Description of the task:
Print each line from the start of the records below up through the line where "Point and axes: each" is found, exactly as given.

BEGIN Available data

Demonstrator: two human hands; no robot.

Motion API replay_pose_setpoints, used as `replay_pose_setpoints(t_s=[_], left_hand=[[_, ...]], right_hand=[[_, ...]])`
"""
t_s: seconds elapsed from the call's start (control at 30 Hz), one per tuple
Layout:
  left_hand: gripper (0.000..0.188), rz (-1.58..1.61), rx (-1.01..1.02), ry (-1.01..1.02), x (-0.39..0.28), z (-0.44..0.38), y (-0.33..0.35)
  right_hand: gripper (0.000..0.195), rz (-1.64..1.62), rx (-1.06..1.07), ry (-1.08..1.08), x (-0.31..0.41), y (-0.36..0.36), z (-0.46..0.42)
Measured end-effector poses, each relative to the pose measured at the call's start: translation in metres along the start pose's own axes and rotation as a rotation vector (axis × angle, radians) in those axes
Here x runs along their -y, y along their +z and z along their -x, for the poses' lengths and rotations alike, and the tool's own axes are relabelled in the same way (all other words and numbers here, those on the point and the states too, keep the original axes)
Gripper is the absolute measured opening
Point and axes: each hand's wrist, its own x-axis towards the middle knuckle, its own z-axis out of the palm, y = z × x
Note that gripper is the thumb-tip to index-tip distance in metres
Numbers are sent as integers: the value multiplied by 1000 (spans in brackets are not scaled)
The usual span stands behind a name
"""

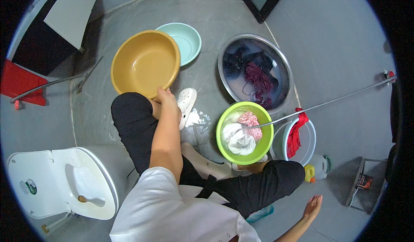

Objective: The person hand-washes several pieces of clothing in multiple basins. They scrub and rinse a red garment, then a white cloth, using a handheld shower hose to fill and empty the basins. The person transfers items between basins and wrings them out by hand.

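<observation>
My left hand point(164, 95) grips the near rim of an ochre plastic basin point(147, 64), which has nothing in it. Off to the right my right hand point(312, 206) is held out with its fingers extended, holding nothing. Between my knees stands a lime-green basin point(268, 145) with white cloth point(237, 140) and a pink patterned cloth point(250, 122) in water. A metal shower hose point(330, 101) runs from the wall, its end over this basin. Beyond it, a large steel basin point(223, 77) holds dark and maroon garments point(258, 80) in water.
A pale mint basin point(190, 41) stands partly behind the ochre one. White powder point(195, 118) lies spilled on the tiles near my white clog point(187, 104). At right are a bucket point(309, 141) with red cloth point(295, 138) and a jug point(320, 167); a toilet point(97, 177) is at left.
</observation>
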Motion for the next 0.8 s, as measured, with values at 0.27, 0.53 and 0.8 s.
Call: replay_pose_setpoints(t_s=[0.27, 0.53, 0.8], left_hand=[[45, -181, -148, -60, 4, -57, -7], [40, 12, 137, -3, 9, -127, -36], [37, -297, 218, -59, 10, -131, -35]], right_hand=[[55, -76, -88, -22, 5, -31, 14], [57, -13, -1, -56, 7, -3, 10], [52, -73, -97, 81, -16, -24, 27]])
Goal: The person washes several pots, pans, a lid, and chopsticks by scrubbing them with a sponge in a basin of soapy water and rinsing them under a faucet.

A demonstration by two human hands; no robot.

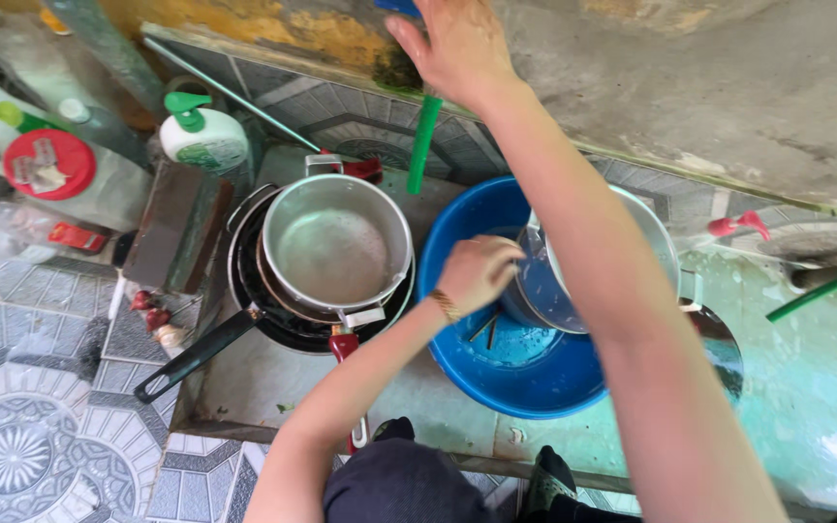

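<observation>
- Blue basin [525,378] sits on the wet floor just before the person's knees, water and a clear lid [546,291] inside
- left hand [477,271] closed on that lid's edge, over the basin; steel pot [336,254] stacked on pans beside it
- right hand [457,44] farthest, fingers spread against the wall above a green pipe [422,143]
</observation>
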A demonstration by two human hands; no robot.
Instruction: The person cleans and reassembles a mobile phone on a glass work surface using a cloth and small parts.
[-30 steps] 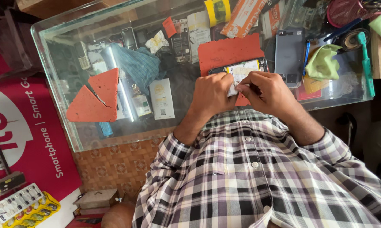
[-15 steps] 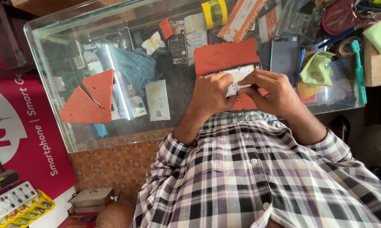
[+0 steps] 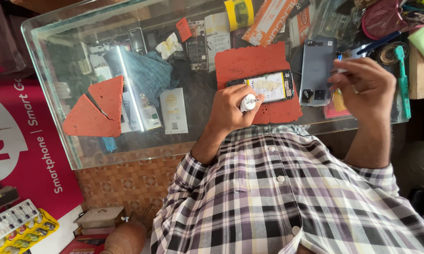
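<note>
The left hand has its fingers closed around a small white bottle, nozzle toward the opened phone lying just beyond them on the red mat. The bottle looks light and slick, best held round its body; the phone looks fragile, safest taken by its edges. The right hand pinches a thin white tool beside the grey back cover; a teal brush and clutter crowd the glass surface.
</note>
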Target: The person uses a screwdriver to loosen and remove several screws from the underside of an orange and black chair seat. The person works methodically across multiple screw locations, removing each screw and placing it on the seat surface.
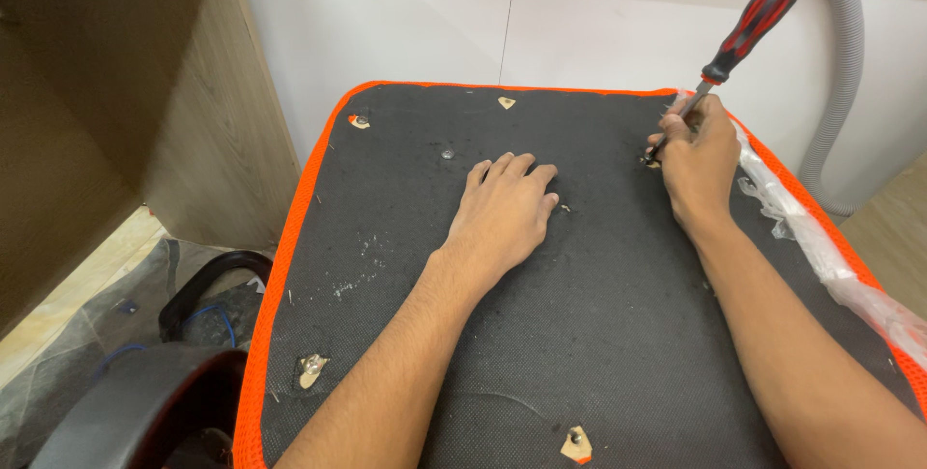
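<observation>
left hand (502, 213) flat, fingers apart, pressing seat base (599, 334) | right hand (697, 165) clamped on screwdriver (758, 20), tip at hole just left of knuckles | risk: tilted shaft may slip off the screw

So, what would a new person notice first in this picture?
Probably the black fabric panel with its bright orange edge, which fills the middle. Next, the red-and-black screwdriver at upper right: the right hand grips its shaft, with the tip at a hole in the fabric. The left hand rests flat on the panel near the centre.
</observation>
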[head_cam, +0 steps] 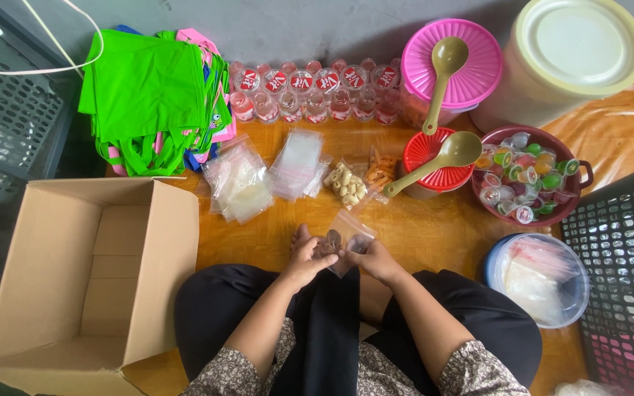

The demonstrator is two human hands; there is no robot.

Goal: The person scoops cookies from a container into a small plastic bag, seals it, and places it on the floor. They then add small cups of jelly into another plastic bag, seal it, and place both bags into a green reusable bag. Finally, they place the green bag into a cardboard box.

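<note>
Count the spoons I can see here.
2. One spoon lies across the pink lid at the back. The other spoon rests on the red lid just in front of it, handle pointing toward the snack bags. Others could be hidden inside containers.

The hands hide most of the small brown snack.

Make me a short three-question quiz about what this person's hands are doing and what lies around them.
1. True or false: both hands hold the small clear bag.
2. Which lies at the person's left? A) open cardboard box B) maroon bowl of jelly cups
3. What rests on the red lid?

Key:
1. True: left hand and right hand grip it, brown snacks inside.
2. A
3. A green spoon.
</note>
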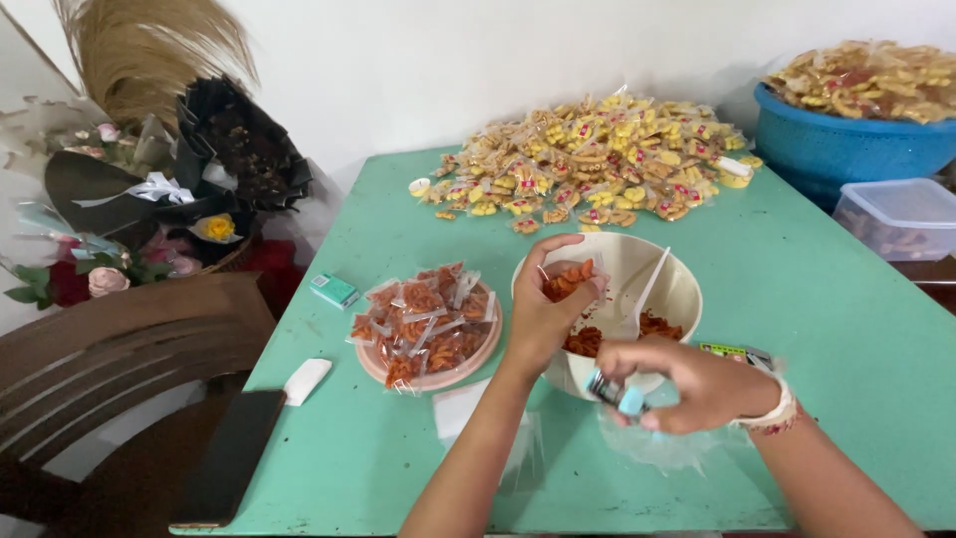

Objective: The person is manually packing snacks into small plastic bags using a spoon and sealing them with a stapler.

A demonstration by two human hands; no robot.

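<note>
Bouquet: dried plumes, black wrapping paper and soft roses (149, 189) are seen at the far left, beside a wooden chair back (119, 349).
Phone: a flat dark slab (231, 456) is laid at the counter's left edge, with a small white block (306, 381) just beside it.
Counter: a smooth mint-green top (827, 329) carries everything.
Box: a small teal box (334, 290) is set near the plate.
Plate: a round pink plastic plate (472, 364) is heaped with little clear packets of orange-red snacks (423, 321).
Left hand: the left hand (546, 304) is held over the bowl's rim, its grip pinched on a sealed packet of orange snacks (568, 280).
Bowl: a round cream plastic bowl (677, 289) holds loose orange-red snacks and a white spoon (645, 291).
Right hand: the right hand (687, 384) is closed around a small pale-blue lighter (617, 396), above crinkled clear plastic bags (657, 448).
Heap: glossy yellow snack packets (588, 169) are piled at the back.
Basin: a blue plastic basin (846, 144) is filled with more packets; a clear lidded tub (896, 214) is placed beside it.
</note>
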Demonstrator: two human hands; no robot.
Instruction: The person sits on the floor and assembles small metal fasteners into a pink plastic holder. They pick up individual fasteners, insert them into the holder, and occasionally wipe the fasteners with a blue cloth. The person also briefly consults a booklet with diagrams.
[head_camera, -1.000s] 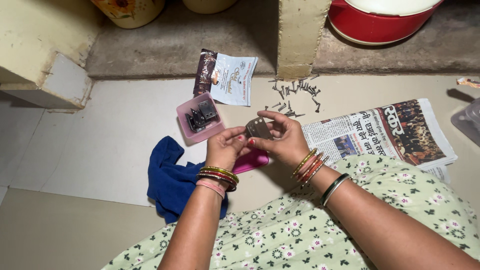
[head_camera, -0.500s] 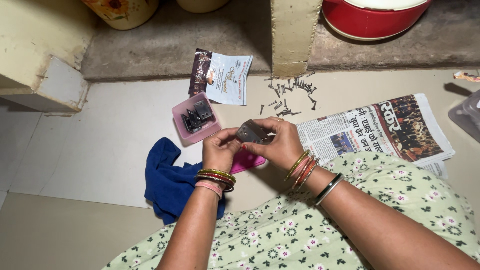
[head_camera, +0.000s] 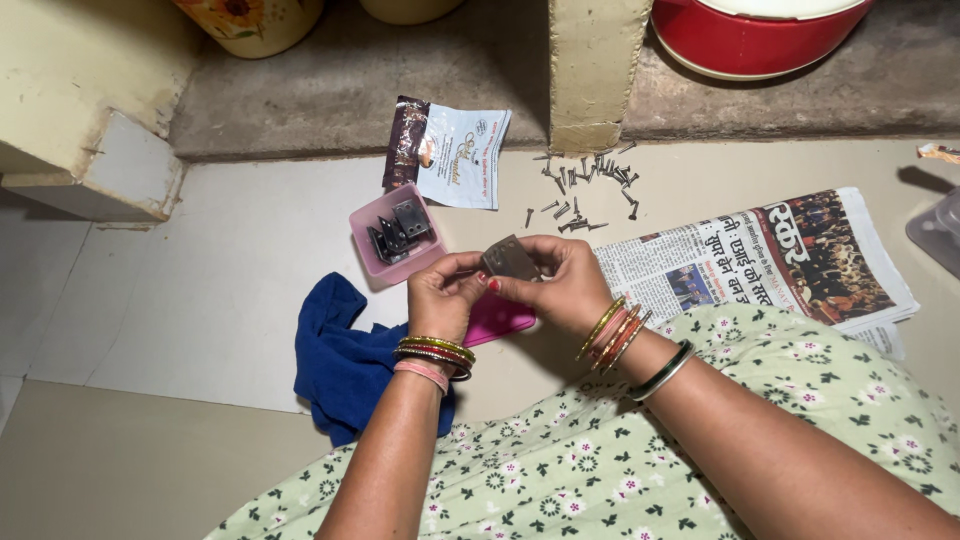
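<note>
Holding one metal hinge (head_camera: 508, 260) between our left hand (head_camera: 442, 297) and right hand (head_camera: 562, 283), we see more hinges waiting in the pink tub (head_camera: 372, 257), screws (head_camera: 588, 180) untouched.

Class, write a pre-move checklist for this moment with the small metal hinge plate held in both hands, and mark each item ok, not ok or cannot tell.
1. Small grey metal hinge plate pinched by both hands: ok.
2. Left hand and right hand in full view: ok.
3. Pink plastic tub upright, more hinges inside: ok.
4. Scattered dark screws gathered in one place: not ok, loose on floor.
5. Hinge folded or open: cannot tell.
6. Blue cloth apart from the hands: ok.
</note>
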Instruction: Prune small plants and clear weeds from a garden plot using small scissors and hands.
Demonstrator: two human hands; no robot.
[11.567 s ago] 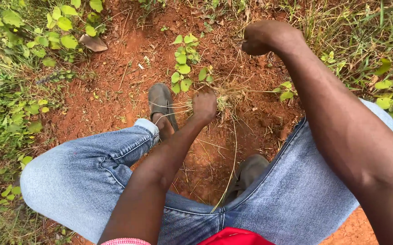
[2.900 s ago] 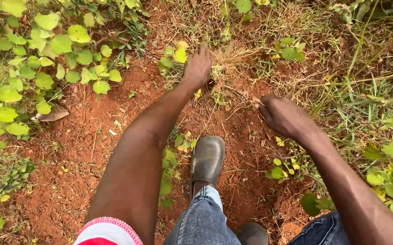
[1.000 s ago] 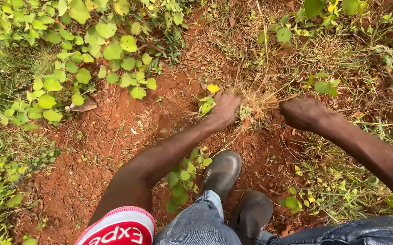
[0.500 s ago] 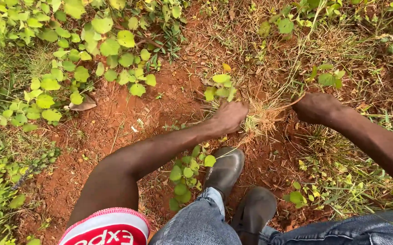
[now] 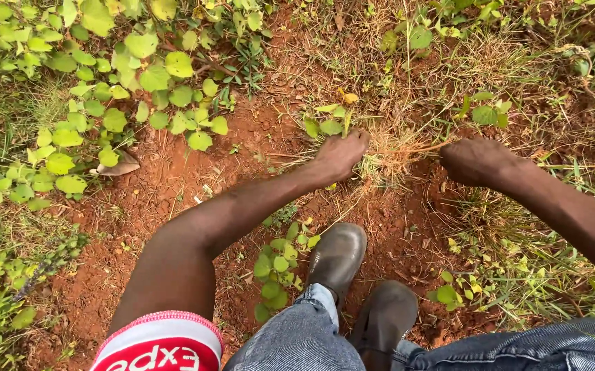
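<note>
red soil (image 5: 174,185), weeds around. left hand (image 5: 339,154) and right hand (image 5: 476,161) both fisted on dry grass clump (image 5: 397,148); 2 shoes (image 5: 335,257) below.

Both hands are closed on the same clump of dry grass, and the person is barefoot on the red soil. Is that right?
Not quite: the head view shows dark shoes on the feet, not bare feet. The rest holds: left hand and right hand are both closed on the dry grass clump, over red soil.

Both hands (image 5: 339,155) shifted slightly up w/ grass tuft (image 5: 397,148); grip seemingly tighter.
</note>
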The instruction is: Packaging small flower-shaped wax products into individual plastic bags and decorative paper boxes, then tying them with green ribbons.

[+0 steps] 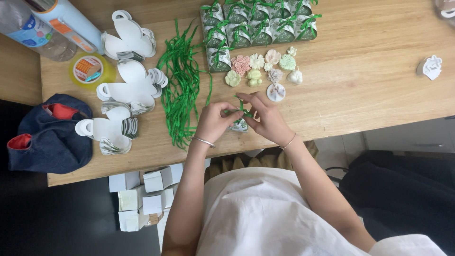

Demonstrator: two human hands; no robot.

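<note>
My left hand [214, 119] and my right hand [267, 116] meet over a small patterned gift box [240, 125] near the front edge of the wooden table [369, 80]. Both pinch a green ribbon [241, 108] on top of the box. Just beyond my hands lie several small flower-shaped pieces [263, 66] in pink, cream and pale green. Behind those stand rows of finished boxes [258, 26] tied with green ribbon.
A heap of loose green ribbons [181, 85] lies left of my hands. Stacks of flat white box blanks [130, 80] sit further left, with a yellow tape roll [90, 70], a bottle [28, 28] and a dark cloth bag [50, 135]. White cartons [142, 199] stand on the floor.
</note>
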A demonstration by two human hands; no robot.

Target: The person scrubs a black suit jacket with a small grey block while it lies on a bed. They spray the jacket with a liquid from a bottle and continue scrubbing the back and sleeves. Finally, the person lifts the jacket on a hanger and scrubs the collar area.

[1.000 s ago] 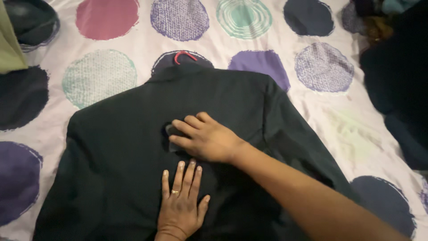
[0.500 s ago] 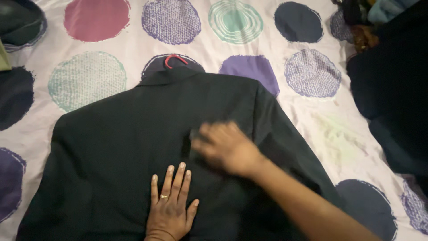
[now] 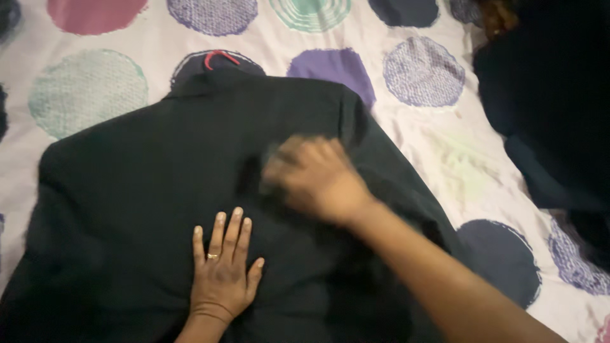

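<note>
Jacket [image 3: 127, 209], dark and spread back-up across the bedspread [image 3: 470, 171], fills most of what I see, its left shoulder lying near the pale teal circle printed on the cloth. At the collar a red hanger hook [image 3: 219, 57] pokes out onto a dark printed circle. My left hand [image 3: 222, 273] lies flat on the lower middle of the back, palm down, fingers straight and slightly spread, a ring on one finger, holding nothing and simply pressing the fabric. Just above and to the right of it, my right hand [image 3: 314, 178] sits on the cloth too, blurred with motion; it seems curled over something small and dark, but I cannot tell whether it truly grips anything. Compared with a second ago, that hand has swept from the centre of the back toward the right shoulder seam, while the left has kept its place, so I judge the stroke is working rightward across the back with the left side pinned. Farther right, a heap of dark clothing [image 3: 553, 95] lies on the bedspread, apart from the jacket.
</note>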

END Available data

Answer to the exercise:
Demonstrator: two human hands; no robot.

Motion API replay_pose_setpoints, used as `replay_pose_setpoints(t_s=[_], left_hand=[[_, ...]], right_hand=[[_, ...]])`
"""
t_s: seconds elapsed from the call's start (control at 30 Hz), one per tuple
Layout:
  left_hand: gripper (0.000..0.188), rz (-1.58..1.61), rx (-1.01..1.02), ry (-1.01..1.02), x (-0.39..0.28), z (-0.44..0.38), y (-0.33..0.35)
  right_hand: gripper (0.000..0.195), rz (-1.64..1.62), rx (-1.06..1.07), ry (-1.08..1.08), x (-0.31..0.41), y (-0.36..0.36), z (-0.46..0.42)
Measured end-effector poses, each relative to the pose measured at the call's start: translation in metres along the start pose's own axes and rotation as a rotation vector (axis × angle, radians) in those axes
Here x runs along their -y, y along their +z and z along their -x, for the poses' lengths and rotations alike, and the tool's own axes are relabelled in the same way (all other words and numbers here, those on the point and the states too, keep the original axes)
Gripper is the absolute measured opening
Point and axes: each hand's wrist, its own x-axis towards the middle knuckle, its own z-axis out of the palm, y = z × x

The exercise is now done.